Umringt von Soldaten halb im Tarnanzug, halb in Shorts und Sandalen, tragen die Herren bei Hofe dagegen Anzug und Krawatte. Paul McNamara bringt für den Herodes das scharf geschnittene Klangprofil eines Charaktertenors mit, bemüht sich jedoch zugleich um möglichst belkanteske Phrasierung und lässt die neurotischen Facetten der Figur in der Diktion lebendig werden – eine gute Mischung, die an Kenneth Riegel erinnert. Als seine Nemesis, im Abendkleid und hochtoupiert, feuert bei dieser schrägen Poolparty Karen Robertson mit matronenhafter Präsenz, Stimmgewalt und Treffsicherheit die Sentenzen der Herodias ab.

Irgendwo zwischen Trümmerfrau und trotzigem Teenager ist Salome angesiedelt – mit langem Haar, halb blond, halb blau, in einer weißen Galauniformjacke (ein Relikt des toten Vaters, wie es einer Elektra gut anstünde?), silbernen Leggings unter Jeans-Hotpants, hochhackigen Schuhen oder Sneakers. Ein bisschen scheint sich diese pubertäre Zwischenwelt, dieser Zusammenprall von Gegensätzen auch in Astrid Webers Gesang zu spiegeln: Über einer mageren Tiefe mischen sich in gut gelungene, tragfähige Phrasen bei den hohen Tönen entweder leise, flache Klänge (die freilich nach Art der jungen Anja Silja schon den späteren Wobble ahnen lassen) oder im Forte vielfach schrille Spitzen. Doch sie kommt passabel über die Runden.

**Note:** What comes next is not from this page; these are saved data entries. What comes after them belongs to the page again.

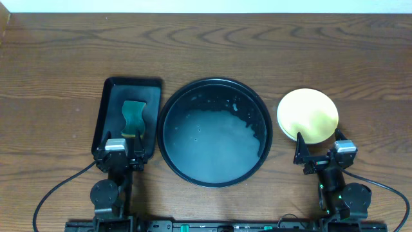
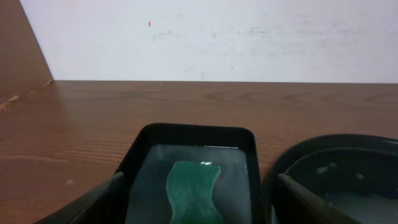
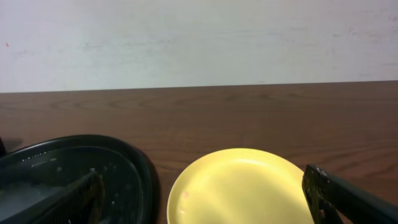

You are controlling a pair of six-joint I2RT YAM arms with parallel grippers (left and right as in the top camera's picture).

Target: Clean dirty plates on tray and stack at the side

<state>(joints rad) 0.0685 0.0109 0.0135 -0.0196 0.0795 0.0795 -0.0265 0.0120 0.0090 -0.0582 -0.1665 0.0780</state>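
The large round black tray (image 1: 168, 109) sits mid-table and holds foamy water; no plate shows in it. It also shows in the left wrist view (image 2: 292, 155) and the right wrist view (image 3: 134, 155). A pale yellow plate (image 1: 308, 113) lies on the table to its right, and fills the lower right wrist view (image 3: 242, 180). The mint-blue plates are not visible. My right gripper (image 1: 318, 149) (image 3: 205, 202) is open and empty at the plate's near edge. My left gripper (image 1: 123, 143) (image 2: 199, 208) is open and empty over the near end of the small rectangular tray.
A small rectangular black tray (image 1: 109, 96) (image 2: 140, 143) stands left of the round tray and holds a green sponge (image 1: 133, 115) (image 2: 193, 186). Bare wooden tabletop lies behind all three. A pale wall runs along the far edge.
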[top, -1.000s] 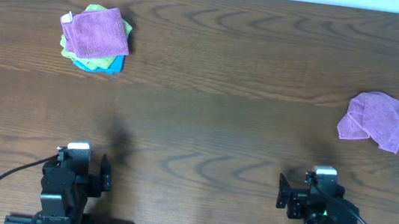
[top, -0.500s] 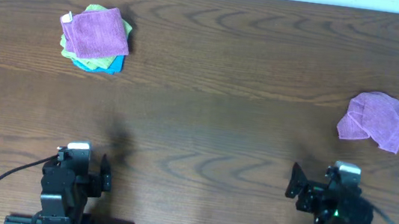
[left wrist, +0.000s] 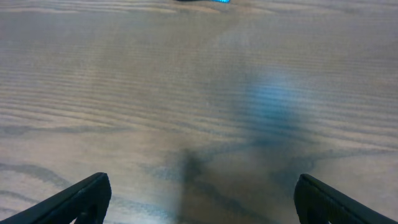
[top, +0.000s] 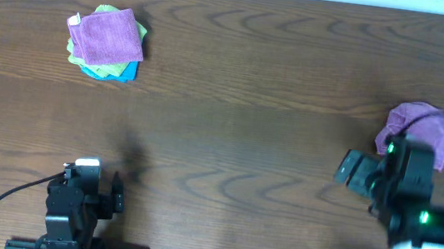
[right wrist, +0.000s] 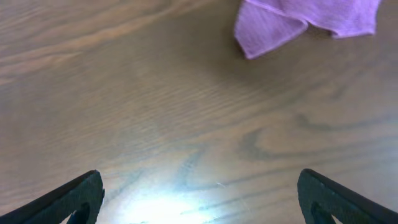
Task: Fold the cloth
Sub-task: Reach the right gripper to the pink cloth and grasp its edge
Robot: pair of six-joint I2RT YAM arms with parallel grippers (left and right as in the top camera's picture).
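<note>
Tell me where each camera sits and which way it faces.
Overhead: above the table, looking straight down; left arm and right arm show.
Left wrist: on its arm, facing forward over bare wood; open left hand at the bottom.
Right wrist: on its arm, facing forward and down; open right hand at the bottom.
Shared: overhead and right wrist both see the rumpled purple cloth.

Overhead cam is looking straight down over whole counter [top: 251, 86]. Both wrist cams are facing fwd, low & close; right one is sharing the cloth [right wrist: 311, 15] w/ overhead.
</note>
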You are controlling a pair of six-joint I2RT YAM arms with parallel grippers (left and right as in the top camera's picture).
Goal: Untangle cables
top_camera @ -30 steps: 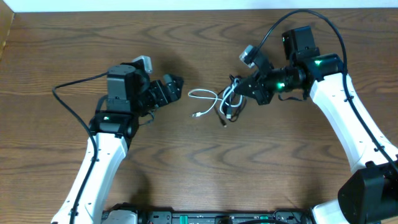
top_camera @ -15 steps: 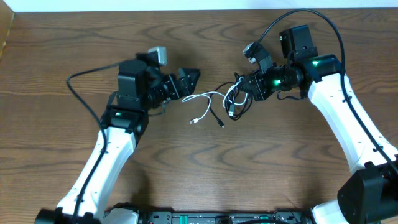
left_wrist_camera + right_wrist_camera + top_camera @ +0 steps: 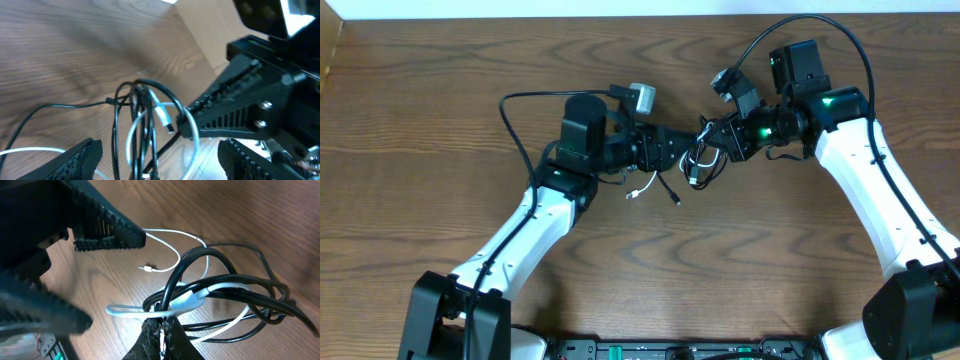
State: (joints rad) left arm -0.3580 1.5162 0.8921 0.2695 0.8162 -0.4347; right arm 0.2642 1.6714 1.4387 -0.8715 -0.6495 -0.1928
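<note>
Fingers of the right gripper (image 3: 161, 330) are pressed together on the cables (image 3: 220, 282), pinching black and white strands at one edge of the tangle. Those of the left gripper (image 3: 160, 147) stand well apart, one ribbed pad (image 3: 80, 160) on each side of the loops, neither touching them as far as we can see. We find the wooden table (image 3: 440, 90) filling the overhead view. Across it the left arm (image 3: 520, 235) reaches from the lower left and the right arm (image 3: 875, 190) from the lower right, and their grippers meet almost tip to tip a little above the table's middle. Between them sits the tangle: a black cord (image 3: 260, 282) and a white cord (image 3: 170, 231) looped through one another. We cannot tell whether it rests on the wood or hangs just clear of it. Two loose tails run out beside the left gripper, one ending in a white plug (image 3: 636, 192) and one in a black plug (image 3: 677, 201), both lying on the wood, near each other but apart.
</note>
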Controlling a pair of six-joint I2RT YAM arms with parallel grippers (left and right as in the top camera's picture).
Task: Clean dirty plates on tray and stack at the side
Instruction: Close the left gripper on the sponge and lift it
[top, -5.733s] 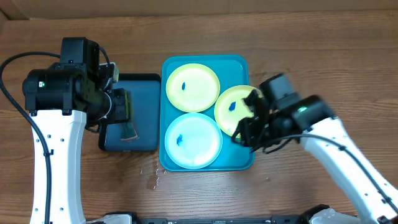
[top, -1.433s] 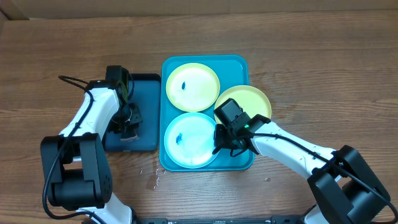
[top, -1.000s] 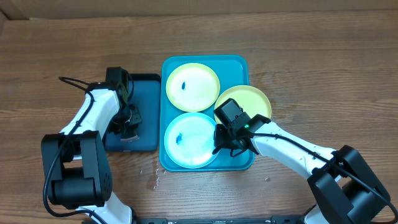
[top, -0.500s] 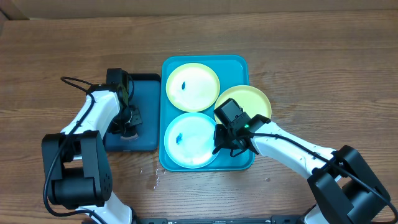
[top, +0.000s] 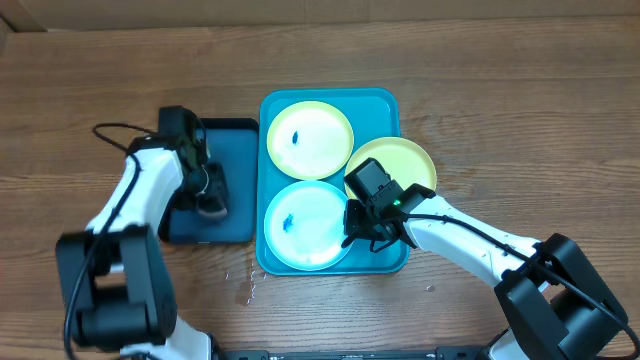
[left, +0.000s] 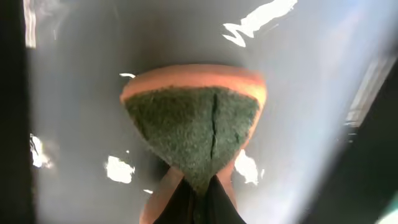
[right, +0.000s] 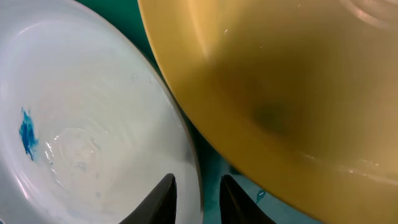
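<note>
Overhead, light, stiff, slick-looking plates were seen on the central tray; left wrist, a sponge was pinched by the left end effector; right wrist, one plate's rim, judged the best hold, was straddled by the narrowly parted right end effector.

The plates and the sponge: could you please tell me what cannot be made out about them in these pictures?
- Sponge: overhead, the left gripper hides it.
- Yellow plate: overhead, the right gripper covers its near edge; the right wrist view crops it, so any smudge there is unseen.
- Front plate: right wrist view, the bottom edge cuts off the fingers, so contact with its rim is unclear.
</note>
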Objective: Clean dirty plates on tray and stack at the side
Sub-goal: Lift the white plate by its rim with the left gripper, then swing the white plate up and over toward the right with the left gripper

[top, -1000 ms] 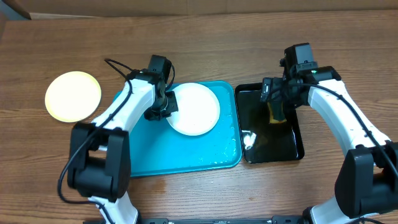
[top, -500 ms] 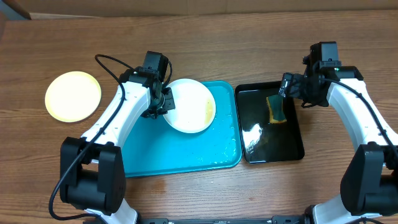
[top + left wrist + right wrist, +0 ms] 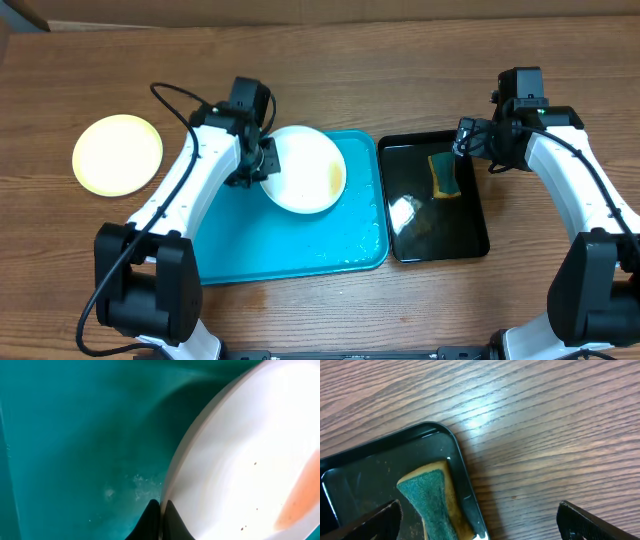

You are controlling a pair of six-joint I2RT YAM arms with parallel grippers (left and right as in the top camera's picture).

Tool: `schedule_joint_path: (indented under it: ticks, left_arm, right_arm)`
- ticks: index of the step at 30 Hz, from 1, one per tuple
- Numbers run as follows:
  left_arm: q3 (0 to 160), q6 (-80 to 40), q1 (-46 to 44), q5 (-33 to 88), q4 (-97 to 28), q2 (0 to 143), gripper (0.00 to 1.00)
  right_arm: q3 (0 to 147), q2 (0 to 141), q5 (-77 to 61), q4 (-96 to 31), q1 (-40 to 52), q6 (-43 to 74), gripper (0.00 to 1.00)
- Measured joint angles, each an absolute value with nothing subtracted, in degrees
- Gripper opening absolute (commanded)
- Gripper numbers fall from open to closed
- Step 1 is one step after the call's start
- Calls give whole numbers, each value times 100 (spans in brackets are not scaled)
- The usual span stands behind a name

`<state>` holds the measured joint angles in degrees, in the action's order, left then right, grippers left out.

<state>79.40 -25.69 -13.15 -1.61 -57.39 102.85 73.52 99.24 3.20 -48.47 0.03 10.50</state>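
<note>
A white plate (image 3: 305, 170) with an orange-yellow smear near its right edge hangs over the turquoise tray (image 3: 260, 250). My left gripper (image 3: 264, 164) is shut on its left rim. In the left wrist view the two fingers (image 3: 152, 521) pinch the rim of the plate (image 3: 250, 455), which carries small dark specks and casts a shadow on the tray (image 3: 75, 435). A pale yellow-green plate (image 3: 117, 153) lies on the table at far left. My right gripper (image 3: 467, 140) is open and holds nothing, above the upper right corner of the black tray.
A glossy black tray (image 3: 475, 225) stands right of the turquoise one, holding a green-and-yellow sponge (image 3: 443, 175) and wet glare. In the right wrist view the sponge (image 3: 432, 500) lies just inside the black tray's rim (image 3: 457, 457), left of bare wood. Droplets wet the turquoise tray's right side.
My right gripper moved up and right, away from the sponge, which now lies uncovered in the black tray. The left gripper shifted the plate slightly left and tilted it, showing the smear.
</note>
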Motion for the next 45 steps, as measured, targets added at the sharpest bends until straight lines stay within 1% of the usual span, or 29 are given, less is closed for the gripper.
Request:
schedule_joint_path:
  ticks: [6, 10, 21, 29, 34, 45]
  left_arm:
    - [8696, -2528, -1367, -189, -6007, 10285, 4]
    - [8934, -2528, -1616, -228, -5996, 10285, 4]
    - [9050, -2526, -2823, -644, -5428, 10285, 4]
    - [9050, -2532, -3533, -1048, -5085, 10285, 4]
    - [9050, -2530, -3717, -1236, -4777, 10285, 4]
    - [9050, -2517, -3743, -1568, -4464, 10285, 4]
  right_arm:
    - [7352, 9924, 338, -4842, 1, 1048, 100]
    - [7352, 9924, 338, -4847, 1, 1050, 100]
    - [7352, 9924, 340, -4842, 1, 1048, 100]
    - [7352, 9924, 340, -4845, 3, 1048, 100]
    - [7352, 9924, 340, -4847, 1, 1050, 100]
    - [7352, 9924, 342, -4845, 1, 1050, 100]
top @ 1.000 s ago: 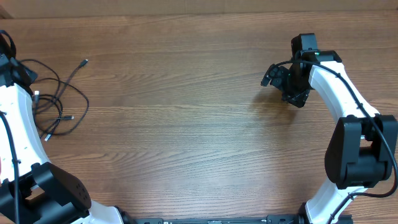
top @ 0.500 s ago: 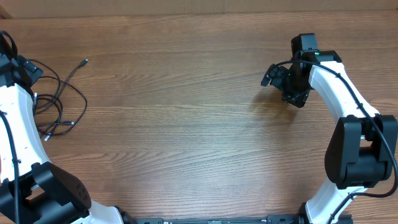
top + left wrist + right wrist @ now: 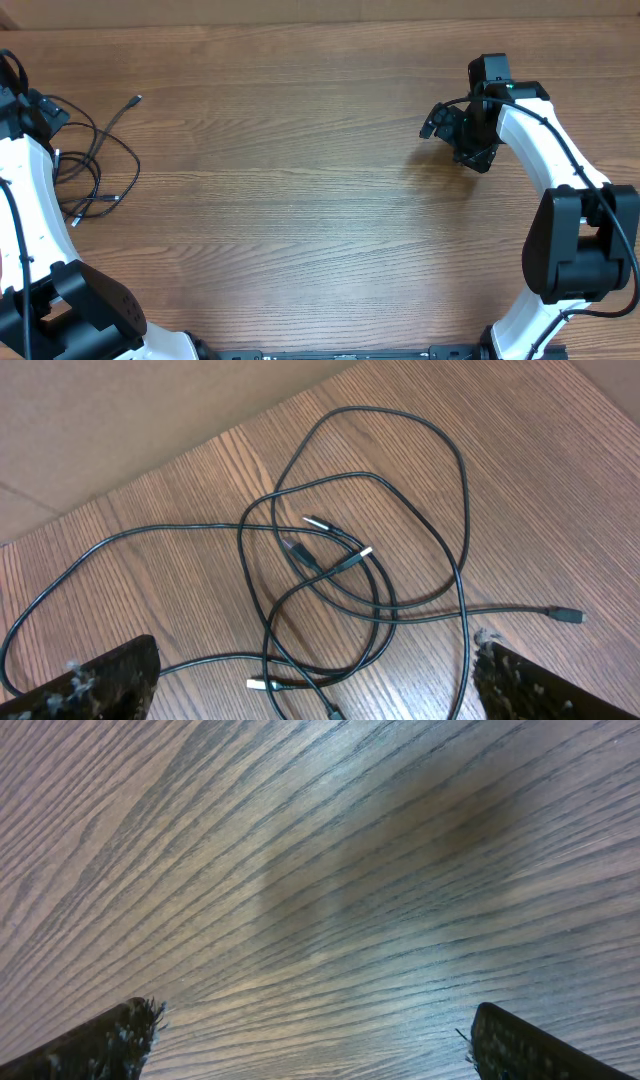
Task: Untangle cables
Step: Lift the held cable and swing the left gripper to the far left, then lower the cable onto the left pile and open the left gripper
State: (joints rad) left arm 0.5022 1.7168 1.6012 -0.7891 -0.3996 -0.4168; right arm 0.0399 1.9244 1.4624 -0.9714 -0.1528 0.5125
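Cables point(image 3: 345, 565) lie in a loose, overlapping tangle at the table's point(image 3: 300, 200) far left; overhead, the left arm hides part of them. Left gripper point(image 3: 320, 695), fingers spread wide, hangs above the tangle, holding nothing. Right gripper point(image 3: 315, 1050), equally wide, faces bare wood well apart.

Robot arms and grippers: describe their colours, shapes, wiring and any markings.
Both arms, left arm and right arm, have smooth white shells with bulky black joints and thin black wires running along them. A small green light glows by the right wrist. The fingers are black, their edges flecked with whitish scuffs.
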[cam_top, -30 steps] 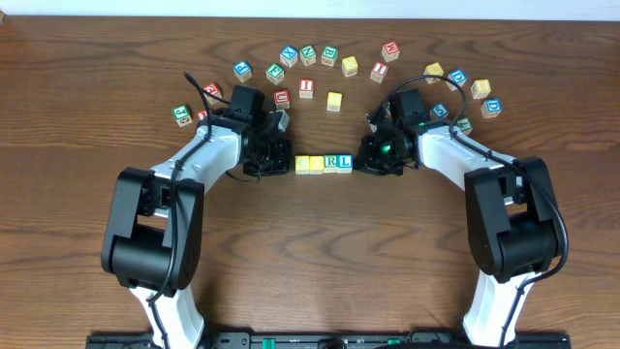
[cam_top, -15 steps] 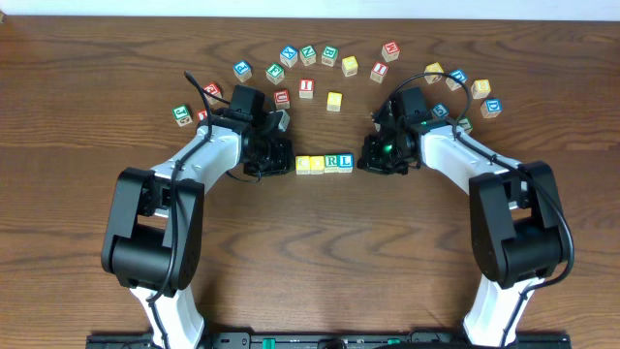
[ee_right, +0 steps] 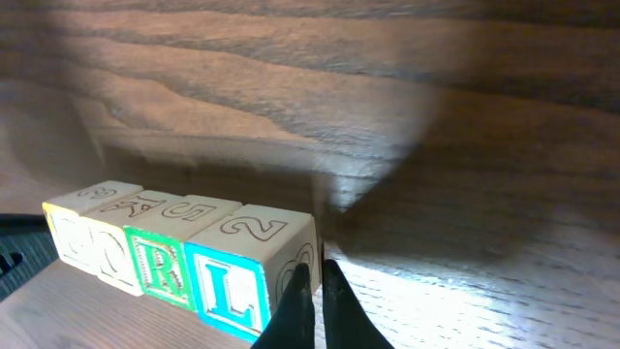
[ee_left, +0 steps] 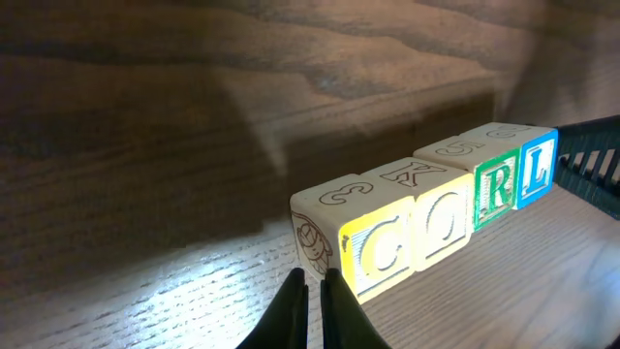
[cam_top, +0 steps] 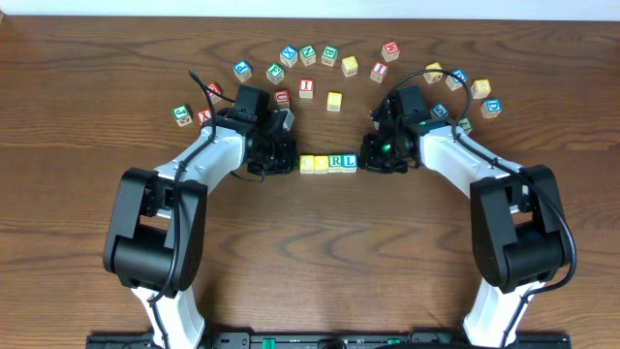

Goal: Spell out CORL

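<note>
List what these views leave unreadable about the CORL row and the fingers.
- Overhead: letters on the two yellow cubes, too small and glared.
- Overhead: both pairs of fingers, hidden under the wrist housings.
- Left wrist: whether the left fingers touch the C cube; gap unclear.
- Right wrist: C cube's letter, washed out by light.

The left arm and right arm have smooth white links between bulky black joint housings. Thin black cables loop at their ends farthest from the black base rail, where the right one shows a green light. The left gripper and right gripper have slim black tapered fingers.
</note>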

Zentraler Schwachpunkt der Regie ist der Tanz. Gut, es muss nicht unbedingt ein Striptease sein – aber der hier gewählte Ersatz, ein müdes SM- und Crossdressing-Spielchen mit Herodes, langweilt nur. Auf der Habenseite ist das Bruckner-Orchester Linz: Dennis Russell Davies bleibt bis auf wenige Kulminationspunkte betont sängerfreundlich und interessiert sich bei seiner nie schleppenden Lesart mehr für die hier glitzernd schönen, dort grellen, wilden Tonmalereien im Kleinen, ohne den Blick aufs Ganze zu verlieren. Freudige, für die Regie verhaltene Zustimmung.